**TASK TO CARRY OUT**
After finding the line with "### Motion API" in the data below, set down exactly each line through the one with "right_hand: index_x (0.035", inclusive, and stop there.

**Records contained in a dataset**
::::::
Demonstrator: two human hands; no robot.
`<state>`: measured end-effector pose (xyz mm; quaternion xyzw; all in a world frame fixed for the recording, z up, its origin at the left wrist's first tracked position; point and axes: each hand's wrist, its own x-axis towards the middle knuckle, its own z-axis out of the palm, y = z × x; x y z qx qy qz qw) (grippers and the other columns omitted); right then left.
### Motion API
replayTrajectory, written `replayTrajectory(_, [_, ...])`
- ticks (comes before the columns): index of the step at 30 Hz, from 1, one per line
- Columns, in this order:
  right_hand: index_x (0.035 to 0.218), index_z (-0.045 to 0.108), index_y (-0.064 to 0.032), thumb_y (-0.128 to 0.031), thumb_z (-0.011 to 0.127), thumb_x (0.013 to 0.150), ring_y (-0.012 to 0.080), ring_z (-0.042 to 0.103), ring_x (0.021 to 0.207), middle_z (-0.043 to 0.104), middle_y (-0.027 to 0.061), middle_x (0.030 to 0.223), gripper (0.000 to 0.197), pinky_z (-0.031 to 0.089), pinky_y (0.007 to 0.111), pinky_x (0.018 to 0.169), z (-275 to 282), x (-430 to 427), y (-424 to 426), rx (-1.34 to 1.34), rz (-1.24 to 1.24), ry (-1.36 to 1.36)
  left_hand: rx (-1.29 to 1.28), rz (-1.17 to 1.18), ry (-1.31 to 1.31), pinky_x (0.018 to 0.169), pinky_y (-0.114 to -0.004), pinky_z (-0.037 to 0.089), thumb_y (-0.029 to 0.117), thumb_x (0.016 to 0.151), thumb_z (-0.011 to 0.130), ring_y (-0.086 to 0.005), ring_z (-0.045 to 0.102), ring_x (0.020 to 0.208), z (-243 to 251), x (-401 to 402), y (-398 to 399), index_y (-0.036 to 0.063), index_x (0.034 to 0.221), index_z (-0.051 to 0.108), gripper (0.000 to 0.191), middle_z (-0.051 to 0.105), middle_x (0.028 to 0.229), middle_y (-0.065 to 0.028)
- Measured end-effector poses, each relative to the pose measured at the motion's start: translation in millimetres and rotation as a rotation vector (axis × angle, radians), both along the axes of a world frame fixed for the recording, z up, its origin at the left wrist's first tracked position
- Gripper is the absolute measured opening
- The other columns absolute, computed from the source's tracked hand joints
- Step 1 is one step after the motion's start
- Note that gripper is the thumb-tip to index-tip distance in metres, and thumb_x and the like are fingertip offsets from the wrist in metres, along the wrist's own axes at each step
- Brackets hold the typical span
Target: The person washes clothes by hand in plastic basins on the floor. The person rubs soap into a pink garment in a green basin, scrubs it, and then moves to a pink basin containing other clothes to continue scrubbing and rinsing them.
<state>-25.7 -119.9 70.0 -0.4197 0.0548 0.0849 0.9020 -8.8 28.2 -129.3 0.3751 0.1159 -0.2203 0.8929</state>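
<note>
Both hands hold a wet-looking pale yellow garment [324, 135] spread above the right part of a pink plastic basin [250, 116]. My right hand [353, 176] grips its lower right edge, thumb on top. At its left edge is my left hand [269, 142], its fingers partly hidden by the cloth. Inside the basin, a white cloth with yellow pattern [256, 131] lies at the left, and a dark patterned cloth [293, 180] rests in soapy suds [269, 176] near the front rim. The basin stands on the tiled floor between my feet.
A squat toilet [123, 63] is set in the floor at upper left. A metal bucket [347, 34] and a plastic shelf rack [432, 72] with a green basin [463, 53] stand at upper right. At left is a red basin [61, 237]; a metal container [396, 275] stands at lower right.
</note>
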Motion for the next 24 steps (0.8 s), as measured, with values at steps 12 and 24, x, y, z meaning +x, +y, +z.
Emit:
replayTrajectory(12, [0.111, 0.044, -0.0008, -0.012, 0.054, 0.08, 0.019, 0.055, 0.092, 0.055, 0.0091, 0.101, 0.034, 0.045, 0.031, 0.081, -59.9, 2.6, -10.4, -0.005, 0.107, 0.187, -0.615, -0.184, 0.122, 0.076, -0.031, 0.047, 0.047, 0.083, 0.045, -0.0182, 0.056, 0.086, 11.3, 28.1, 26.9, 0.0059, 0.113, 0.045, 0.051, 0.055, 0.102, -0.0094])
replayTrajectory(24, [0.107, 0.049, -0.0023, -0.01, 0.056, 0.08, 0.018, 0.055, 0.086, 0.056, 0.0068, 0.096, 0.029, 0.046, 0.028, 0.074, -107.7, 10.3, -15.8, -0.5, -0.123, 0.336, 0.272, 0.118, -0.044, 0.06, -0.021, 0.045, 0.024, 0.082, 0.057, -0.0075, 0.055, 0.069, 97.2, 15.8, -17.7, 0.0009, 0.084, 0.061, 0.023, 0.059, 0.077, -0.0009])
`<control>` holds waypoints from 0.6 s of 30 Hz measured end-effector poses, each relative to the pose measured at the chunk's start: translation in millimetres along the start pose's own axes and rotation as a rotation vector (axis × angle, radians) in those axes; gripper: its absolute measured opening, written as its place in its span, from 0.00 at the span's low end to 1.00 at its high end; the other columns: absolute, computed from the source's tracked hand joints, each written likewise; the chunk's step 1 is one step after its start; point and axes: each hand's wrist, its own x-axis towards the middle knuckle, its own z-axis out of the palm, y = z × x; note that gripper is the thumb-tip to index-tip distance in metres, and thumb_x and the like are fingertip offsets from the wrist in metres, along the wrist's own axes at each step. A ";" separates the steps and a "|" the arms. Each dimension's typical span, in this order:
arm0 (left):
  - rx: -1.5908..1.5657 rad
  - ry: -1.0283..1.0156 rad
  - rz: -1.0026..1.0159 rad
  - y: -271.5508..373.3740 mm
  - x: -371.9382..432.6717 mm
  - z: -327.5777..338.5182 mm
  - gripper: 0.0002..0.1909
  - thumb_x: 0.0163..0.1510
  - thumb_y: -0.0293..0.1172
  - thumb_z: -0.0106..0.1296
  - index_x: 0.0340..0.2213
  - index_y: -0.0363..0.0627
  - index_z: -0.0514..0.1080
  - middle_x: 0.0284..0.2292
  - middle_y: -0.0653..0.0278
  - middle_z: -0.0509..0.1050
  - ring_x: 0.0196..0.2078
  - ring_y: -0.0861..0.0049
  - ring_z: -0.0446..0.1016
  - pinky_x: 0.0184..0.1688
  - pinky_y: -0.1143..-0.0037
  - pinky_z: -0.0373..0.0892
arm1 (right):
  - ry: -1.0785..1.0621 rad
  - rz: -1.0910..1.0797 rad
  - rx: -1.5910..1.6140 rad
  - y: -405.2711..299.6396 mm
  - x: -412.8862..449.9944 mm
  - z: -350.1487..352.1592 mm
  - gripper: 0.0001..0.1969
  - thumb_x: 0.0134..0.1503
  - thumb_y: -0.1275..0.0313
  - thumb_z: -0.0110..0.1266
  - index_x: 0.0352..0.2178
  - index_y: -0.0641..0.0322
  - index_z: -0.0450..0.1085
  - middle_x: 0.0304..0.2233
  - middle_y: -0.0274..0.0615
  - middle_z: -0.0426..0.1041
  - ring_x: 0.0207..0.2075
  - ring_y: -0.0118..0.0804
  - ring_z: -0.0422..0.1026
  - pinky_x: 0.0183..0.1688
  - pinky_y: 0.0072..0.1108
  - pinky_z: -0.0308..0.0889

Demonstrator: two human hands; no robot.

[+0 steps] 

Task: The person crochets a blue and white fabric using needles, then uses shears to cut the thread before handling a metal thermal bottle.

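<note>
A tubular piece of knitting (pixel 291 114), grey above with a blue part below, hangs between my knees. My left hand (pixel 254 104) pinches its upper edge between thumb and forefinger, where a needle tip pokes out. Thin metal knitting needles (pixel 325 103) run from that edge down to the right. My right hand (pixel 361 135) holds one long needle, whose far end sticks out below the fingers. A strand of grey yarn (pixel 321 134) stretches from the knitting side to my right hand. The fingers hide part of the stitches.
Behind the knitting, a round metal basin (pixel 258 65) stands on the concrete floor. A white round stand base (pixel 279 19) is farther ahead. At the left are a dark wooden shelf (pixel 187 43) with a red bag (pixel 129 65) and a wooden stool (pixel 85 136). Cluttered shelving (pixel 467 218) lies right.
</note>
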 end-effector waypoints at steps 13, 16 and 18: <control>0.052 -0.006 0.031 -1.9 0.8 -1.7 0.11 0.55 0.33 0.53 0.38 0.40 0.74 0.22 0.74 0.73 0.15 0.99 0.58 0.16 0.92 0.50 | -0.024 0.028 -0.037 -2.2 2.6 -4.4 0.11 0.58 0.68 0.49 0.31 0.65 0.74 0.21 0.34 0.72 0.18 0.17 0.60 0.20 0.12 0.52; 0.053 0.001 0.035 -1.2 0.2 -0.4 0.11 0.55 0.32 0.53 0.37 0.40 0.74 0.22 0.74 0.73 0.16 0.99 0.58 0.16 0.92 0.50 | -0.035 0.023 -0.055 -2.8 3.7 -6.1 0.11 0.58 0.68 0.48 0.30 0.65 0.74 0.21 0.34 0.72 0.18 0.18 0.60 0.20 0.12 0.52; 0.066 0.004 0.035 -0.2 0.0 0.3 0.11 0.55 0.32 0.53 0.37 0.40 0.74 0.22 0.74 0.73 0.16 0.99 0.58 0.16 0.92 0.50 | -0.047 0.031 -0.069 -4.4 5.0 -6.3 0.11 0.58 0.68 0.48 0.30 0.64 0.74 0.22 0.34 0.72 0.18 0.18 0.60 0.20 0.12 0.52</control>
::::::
**ANSWER BOX**
### Motion API
replayTrajectory, written `replayTrajectory(_, [_, ...])`
- ticks (comes before the columns): index of the step at 30 Hz, from 1, one per line
- Columns, in this order:
  right_hand: index_x (0.035 to 0.218), index_z (-0.045 to 0.108), index_y (-0.064 to 0.032), thumb_y (-0.128 to 0.031), thumb_z (-0.011 to 0.127), thumb_x (0.013 to 0.150), ring_y (-0.012 to 0.080), ring_z (-0.042 to 0.103), ring_x (0.021 to 0.207), middle_z (-0.043 to 0.104), middle_y (-0.027 to 0.061), middle_x (0.030 to 0.223), gripper (0.000 to 0.197), pinky_z (-0.031 to 0.089), pinky_y (0.007 to 0.111), pinky_x (0.018 to 0.169), z (-275 to 282), x (-430 to 427), y (-424 to 426), rx (-1.34 to 1.34), rz (-1.24 to 1.24), ry (-1.36 to 1.36)

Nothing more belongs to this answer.